The seven Japanese survivors of the Algerian hostage crisis, and nine of the 10 dead, arrived back in a shell-shocked Japan yesterday as the prime minister spoke of the nation’s “deepest grief.”
Emotional reunions away from the glare of publicity awaited those who made it out of the In Amenas complex alive, amid a renewed national sense of the perils of doing business in resource-rich, but unstable parts of the world.
A government-owned plane with its national flag livery touched down at Haneda Airport as a warm orange sun rose over Tokyo.
Airport officials used black umbrellas to shield those getting off the plane from the glare of cameras feeding blanket media coverage in a country baffled by what happened half a world away.
Japanese Minister of Foreign Affairs Fumio Kishida stood alongside officials from engineering firm JGC, which employed — directly or indirectly — all Japanese caught up in the siege, bowing deeply after the coffins were brought out from the plane’s cargo hold.
Three trailers, each carrying three coffins, lined up near the plane’s tail as the assembled dignitaries laid on them bouquets of white flowers, a common offering for the deceased in Japan.
Tokyo on Thursday said it had now accounted for all 10 men who had been out of contact since Islamist gunmen stormed the desert gas plant over a week ago.

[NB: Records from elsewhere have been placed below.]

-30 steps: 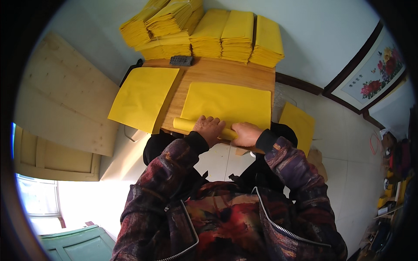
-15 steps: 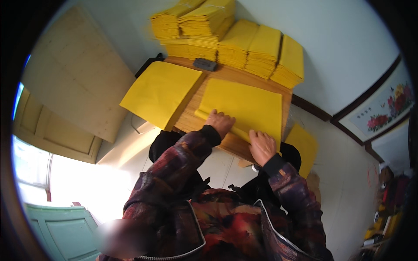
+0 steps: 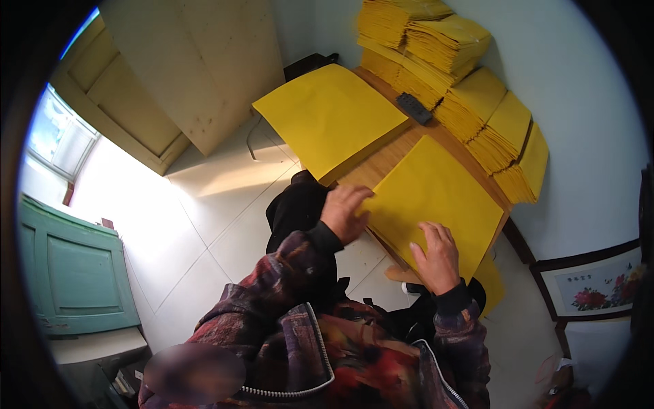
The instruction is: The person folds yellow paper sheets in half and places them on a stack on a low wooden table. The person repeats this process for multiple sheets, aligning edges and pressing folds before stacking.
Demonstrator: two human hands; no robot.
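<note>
A flat yellow sheet point(image 3: 443, 194), paper or felt by its look, lies on the wooden table point(image 3: 385, 158) in front of me. At its near left corner is my left hand point(image 3: 346, 213), fingers curved and apart, with nothing seen in it. Over the near edge my right hand point(image 3: 437, 258) is open, thumb spread away from the fingers. Whether the fingertips touch the sheet I cannot tell. Left of it sits a thick stack of similar yellow sheets point(image 3: 334, 116). A dark grey block point(image 3: 413, 108) lies at the table's far side.
Tied bundles of folded yellow pieces point(image 3: 470, 109) are piled along the far edge by the wall. More yellow material point(image 3: 490, 286) shows below the table's right side. Wooden boards point(image 3: 197, 61) lean at the left, above a green cabinet point(image 3: 78, 269). A framed flower picture point(image 3: 593, 283) stands at right.
Both hands have let go of the sheet's near edge, which was curled up under them and now lies flatter. My view has swung left, so the table appears turned and further right.
</note>
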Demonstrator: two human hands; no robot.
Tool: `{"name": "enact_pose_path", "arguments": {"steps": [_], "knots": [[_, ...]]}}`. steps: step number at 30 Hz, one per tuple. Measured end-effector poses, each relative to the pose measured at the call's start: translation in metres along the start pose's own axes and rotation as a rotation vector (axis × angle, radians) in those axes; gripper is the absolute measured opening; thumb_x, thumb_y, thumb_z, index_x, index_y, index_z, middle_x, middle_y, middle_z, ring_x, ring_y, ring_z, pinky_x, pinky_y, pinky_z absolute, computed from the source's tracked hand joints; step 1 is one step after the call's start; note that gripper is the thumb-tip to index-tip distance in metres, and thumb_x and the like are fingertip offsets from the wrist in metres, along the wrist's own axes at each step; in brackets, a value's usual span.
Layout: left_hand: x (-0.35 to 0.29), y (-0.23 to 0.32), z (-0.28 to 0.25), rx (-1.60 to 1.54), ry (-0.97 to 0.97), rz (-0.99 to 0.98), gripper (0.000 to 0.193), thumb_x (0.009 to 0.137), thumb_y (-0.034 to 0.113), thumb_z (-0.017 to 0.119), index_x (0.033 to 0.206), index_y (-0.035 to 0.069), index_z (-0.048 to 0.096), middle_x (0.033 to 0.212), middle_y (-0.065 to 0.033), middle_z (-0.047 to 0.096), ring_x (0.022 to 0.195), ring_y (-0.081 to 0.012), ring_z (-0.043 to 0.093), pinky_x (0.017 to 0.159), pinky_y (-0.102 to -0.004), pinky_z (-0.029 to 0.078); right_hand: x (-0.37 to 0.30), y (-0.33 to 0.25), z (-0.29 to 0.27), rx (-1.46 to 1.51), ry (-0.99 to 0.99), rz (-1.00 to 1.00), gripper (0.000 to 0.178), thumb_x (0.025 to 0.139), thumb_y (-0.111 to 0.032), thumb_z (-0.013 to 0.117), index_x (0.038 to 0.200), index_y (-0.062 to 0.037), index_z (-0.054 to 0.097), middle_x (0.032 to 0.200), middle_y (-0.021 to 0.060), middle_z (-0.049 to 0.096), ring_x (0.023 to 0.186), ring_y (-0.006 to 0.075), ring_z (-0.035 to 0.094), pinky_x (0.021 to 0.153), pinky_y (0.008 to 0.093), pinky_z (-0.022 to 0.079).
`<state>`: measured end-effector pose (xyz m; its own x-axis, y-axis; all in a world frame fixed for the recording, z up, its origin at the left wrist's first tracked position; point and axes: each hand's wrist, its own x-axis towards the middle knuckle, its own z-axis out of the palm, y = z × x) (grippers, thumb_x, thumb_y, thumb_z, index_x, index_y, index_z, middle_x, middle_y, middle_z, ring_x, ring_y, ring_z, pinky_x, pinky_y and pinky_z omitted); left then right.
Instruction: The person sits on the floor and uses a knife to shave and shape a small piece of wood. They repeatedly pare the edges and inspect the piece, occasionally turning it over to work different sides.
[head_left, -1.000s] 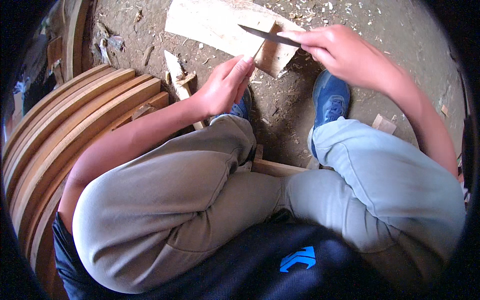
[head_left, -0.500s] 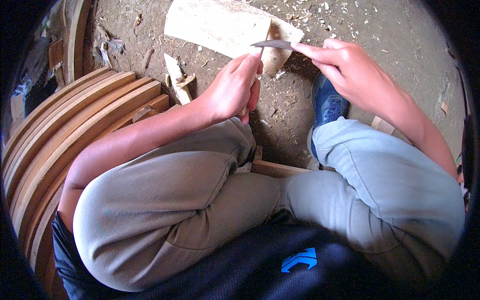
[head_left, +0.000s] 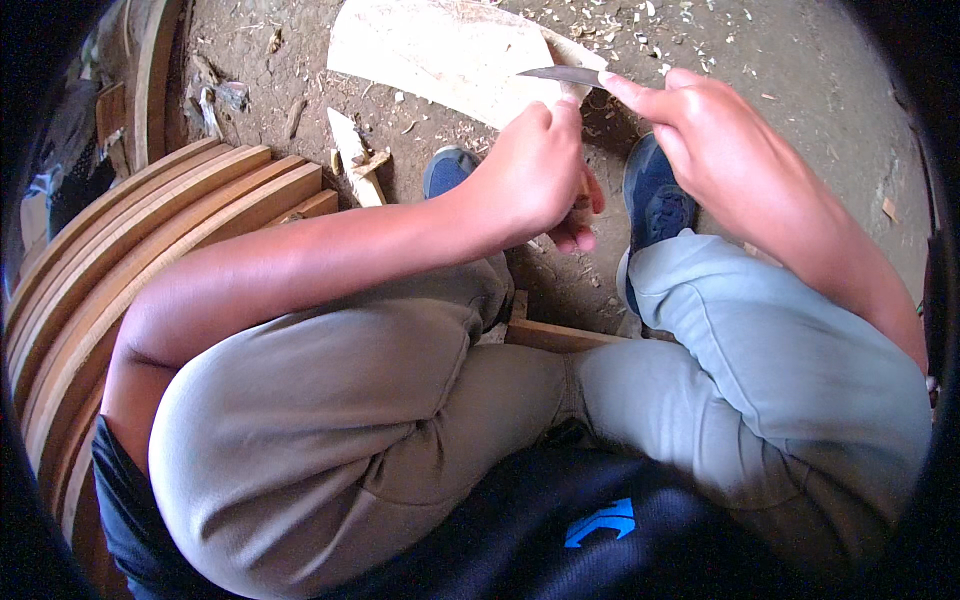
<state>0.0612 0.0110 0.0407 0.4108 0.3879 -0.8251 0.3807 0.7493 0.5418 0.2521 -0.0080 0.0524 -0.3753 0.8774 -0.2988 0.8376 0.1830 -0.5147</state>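
Observation:
A slim, dark curved knife (head_left: 560,75) points left from my right hand (head_left: 700,120). My right fingers are wrapped around its hidden handle, with the index finger stretched along the blade's back. Just below the blade, my left hand (head_left: 535,165) is closed, its thumb raised close to the knife's edge. Something brownish shows between the curled left fingers, but the hand hides most of it. Behind both hands, a large pale slab of wood (head_left: 430,50) lies on the ground.
Curved wooden pieces (head_left: 170,245) are stacked at my left. A pale wood offcut (head_left: 352,155) lies beyond my left forearm. Shavings dot the dirt floor (head_left: 800,110). My blue shoes (head_left: 655,190) rest on the ground, and a wooden bar (head_left: 560,335) runs between my legs.
My left hand has shifted right and turned, its wrist now bent more. The knife has moved slightly right and up with my right hand. My left shoe has come into view.

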Motion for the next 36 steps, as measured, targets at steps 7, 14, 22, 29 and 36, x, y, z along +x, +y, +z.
{"name": "enact_pose_path", "arguments": {"steps": [7,14,22,29,36], "knots": [[0.002,-0.001,0.003,-0.046,-0.004,0.025,0.038,0.101,0.039,0.023,0.104,0.003,0.034,0.07,-0.0201,0.06,0.045,-0.0285,0.06,0.036,-0.036,0.046,-0.001,0.006,-0.001,-0.019,0.127,-0.08,0.046,0.085,0.004,0.055,0.129,-0.0087,0.059,0.095,0.026,0.058,0.085,0.0426,0.058,0.079,0.0469,0.046],[0.006,-0.005,-0.012,0.066,-0.051,0.12,0.036,0.1,0.038,0.029,0.098,0.004,0.04,0.074,-0.0177,0.061,0.051,-0.0275,0.062,0.045,-0.0361,0.049,0.029,0.027,-0.017,0.391,0.244,0.065,0.044,0.094,-0.016,0.057,0.138,-0.0097,0.052,0.081,0.0103,0.059,0.065,0.0192,0.054,0.063,0.0334,0.048],[0.004,-0.012,-0.031,-0.001,-0.097,0.131,0.043,0.098,0.049,0.031,0.098,0.009,0.045,0.071,-0.0081,0.053,0.056,-0.0195,0.056,0.049,-0.031,0.045,0.05,0.025,-0.02,1.008,0.05,0.359,0.089,0.083,-0.027,0.075,0.152,-0.004,0.023,0.076,-0.0014,0.052,0.047,-0.0007,0.033,0.038,0.0165,0.026],[0.008,0.003,-0.027,0.061,-0.164,0.074,0.054,0.096,0.059,0.033,0.084,0.009,0.048,0.061,-0.0064,0.048,0.043,-0.0166,0.049,0.038,-0.0303,0.041,0.045,0.022,-0.016,1.113,0.0,0.316,0.093,0.083,-0.014,0.075,0.153,-0.0022,0.014,0.073,-0.0026,0.05,0.043,0.0,0.037,0.036,0.0178,0.027],[0.006,0.002,-0.033,0.078,-0.227,0.085,0.058,0.095,0.062,0.031,0.088,0.007,0.048,0.058,-0.0065,0.047,0.043,-0.018,0.049,0.04,-0.0321,0.046,0.041,0.018,-0.015,1.103,0.025,0.292,0.095,0.083,-0.013,0.075,0.153,-0.0013,0.012,0.077,-0.0003,0.054,0.044,0.0002,0.04,0.035,0.018,0.029]]}}
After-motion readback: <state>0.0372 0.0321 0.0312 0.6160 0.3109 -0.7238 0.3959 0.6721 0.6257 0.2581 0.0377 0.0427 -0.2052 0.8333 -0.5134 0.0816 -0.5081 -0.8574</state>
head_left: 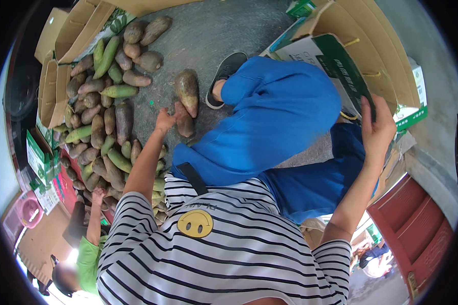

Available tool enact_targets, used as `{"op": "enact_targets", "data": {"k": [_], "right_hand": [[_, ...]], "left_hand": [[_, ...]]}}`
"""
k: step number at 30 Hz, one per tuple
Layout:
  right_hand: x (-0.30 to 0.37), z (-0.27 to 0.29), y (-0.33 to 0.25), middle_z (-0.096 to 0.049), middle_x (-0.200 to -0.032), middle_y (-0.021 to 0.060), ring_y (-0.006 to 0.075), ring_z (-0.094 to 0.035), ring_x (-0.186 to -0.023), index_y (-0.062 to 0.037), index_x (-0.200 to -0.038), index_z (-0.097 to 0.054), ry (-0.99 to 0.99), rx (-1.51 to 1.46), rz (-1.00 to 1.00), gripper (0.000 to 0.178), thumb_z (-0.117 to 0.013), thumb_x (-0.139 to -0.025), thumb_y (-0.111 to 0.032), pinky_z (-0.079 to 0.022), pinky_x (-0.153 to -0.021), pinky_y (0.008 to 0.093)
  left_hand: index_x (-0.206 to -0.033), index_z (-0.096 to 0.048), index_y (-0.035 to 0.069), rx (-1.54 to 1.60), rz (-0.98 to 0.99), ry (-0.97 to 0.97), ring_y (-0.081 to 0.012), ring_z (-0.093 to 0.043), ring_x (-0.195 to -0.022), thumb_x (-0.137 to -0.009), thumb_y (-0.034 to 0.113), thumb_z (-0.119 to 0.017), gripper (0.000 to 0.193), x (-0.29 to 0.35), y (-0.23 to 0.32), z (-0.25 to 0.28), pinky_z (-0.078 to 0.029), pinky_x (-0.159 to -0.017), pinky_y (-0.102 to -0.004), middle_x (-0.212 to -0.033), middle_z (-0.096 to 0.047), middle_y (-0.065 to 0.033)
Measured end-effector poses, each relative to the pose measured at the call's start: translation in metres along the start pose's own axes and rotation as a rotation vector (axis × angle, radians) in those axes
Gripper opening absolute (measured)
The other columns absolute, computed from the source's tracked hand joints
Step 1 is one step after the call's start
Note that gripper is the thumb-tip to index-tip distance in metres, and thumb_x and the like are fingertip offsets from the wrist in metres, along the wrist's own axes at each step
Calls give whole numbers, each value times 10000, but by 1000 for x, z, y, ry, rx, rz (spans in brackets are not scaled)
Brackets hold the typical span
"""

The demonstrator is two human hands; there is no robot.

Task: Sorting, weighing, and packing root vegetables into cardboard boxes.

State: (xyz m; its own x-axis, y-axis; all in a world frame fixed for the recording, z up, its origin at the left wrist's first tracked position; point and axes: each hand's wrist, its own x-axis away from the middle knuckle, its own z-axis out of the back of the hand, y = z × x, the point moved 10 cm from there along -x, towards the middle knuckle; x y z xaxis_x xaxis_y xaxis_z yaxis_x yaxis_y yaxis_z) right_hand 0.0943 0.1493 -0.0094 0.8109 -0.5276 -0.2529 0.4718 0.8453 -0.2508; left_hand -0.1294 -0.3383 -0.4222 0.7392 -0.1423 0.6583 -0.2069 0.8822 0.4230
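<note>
My left hand (164, 121) reaches over the floor with its fingers apart. Its fingertips are at the side of a small brown, elongated gourd-like vegetable (184, 123); whether they touch it I cannot tell. Just beyond that lies a larger brown one (187, 91), beside my shoe (226, 76). On the right, my right hand (379, 127) is closed on the edge of a dark green and white carton (341, 68), thumb on the outer face. The carton's brown inside shows, and it leans by my knee.
A wide heap of brown and green long vegetables (123, 122) covers the floor at left. Open cartons (56, 94) stand beyond it. At lower left a person in a green shirt (90, 254) reaches into the heap. A red door (417, 229) stands at lower right.
</note>
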Motion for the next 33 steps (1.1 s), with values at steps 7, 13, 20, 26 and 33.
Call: {"op": "enact_targets", "data": {"k": [7, 13, 20, 26, 33], "right_hand": [[-4, -5, 1, -645, -846, 122, 256, -630, -737, -35, -939, -635, -13, 56, -52, 147, -632, -851, -154, -479, -663, 303], [-5, -2, 7, -639, -822, 119, 247, -624, -727, -32, -926, -636, -8, 87, -84, 138, -633, -850, -147, -477, -661, 299], [-10, 0, -2, -630, -808, 93, 268, -625, -729, -50, -877, -627, 9, 43, 4, 117, -659, -778, -103, -481, -645, 324], [-4, 4, -8, -592, -730, 65, 252, -604, -667, -76, -822, -605, 56, 36, 78, 107, -676, -753, -117, -469, -582, 336], [-2, -1, -12, -591, -747, 62, 254, -600, -672, -83, -844, -605, 20, 42, 58, 109, -667, -762, -119, -468, -581, 343]], "left_hand": [[-1260, -355, -144, -124, 194, -122, -346, -534, -1127, -568, 490, -818, 1046, 10, -38, -49, -454, -914, -359, -1217, -500, -300], [-1184, -459, -104, 178, 278, -148, -296, -626, -880, -606, 500, -785, 897, 23, -39, -71, -521, -716, -370, -1070, -585, -226], [-1214, -486, 66, 568, 374, -206, -227, -575, -949, -658, 479, -749, 740, 38, -8, -34, -490, -701, -406, -1103, -581, -99], [-1152, -486, 0, 741, -617, -5, -170, -561, -991, -782, 165, -722, 470, 83, 292, 76, -438, -882, -299, -1090, -578, -98], [-1162, -477, -18, 666, -1704, -101, -257, -557, -1010, -757, 212, -705, 518, 261, 554, 69, -439, -863, -344, -1093, -561, -170]]}}
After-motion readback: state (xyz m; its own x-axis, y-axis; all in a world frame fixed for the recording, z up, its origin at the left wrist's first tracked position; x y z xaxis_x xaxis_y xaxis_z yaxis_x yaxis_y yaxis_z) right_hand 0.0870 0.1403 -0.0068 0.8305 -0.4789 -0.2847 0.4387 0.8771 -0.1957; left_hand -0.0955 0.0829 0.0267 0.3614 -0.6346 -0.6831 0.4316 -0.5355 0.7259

Dozens of foreigners were killed during a four-day standoff that ended in a bloody showdown with Algerian commandos last Saturday, with reports of summary executions.
Japan’s body count of 10 is the highest of any nation whose citizens were caught up in the crisis in the Sahara and an unusual taste of Jihadist anger for a country that has remained far from US-led wars in the Muslim world.
Japanese Prime Minister Shinzo Abe, at a meeting of his senior ministers yesterday, said the nation was in mourning for those killed.
“As a government, we again express our deepest condolences for the pain of the bereaved families,” he said. “It is with deepest grief we have learned that 10 Japanese nationals who worked on the frontlines of international business have become casualties.”
At the headquarters of JGC, mourners continued to pay respects in front of a makeshift altar.
A steady stream of visitors dressed in black solemnly bowed to a Buddhist cenotaph, as they urged departed souls to find peace.
An elegantly handwritten prayer for those who lost their lives was inscribed on a wooden tablet, around which lay bouquets of white flowers.
The loss of so many colleagues is a heavy blow to JGC in a country where corporate communities are close-knit and company loyalties remain strong.
Company president Koichi Kawana held a deep bow for several seconds when he appeared in front of Japan’s assembled press corps.
“Our grief is heartbreaking,” he said, in remarks that were televised live nationwide. “We have lost 10 magnificent staff. Our task now is to push forward the engineering business of which we are all so proud and ensure absolutely the safety of our staff, the most valuable assets a company has.”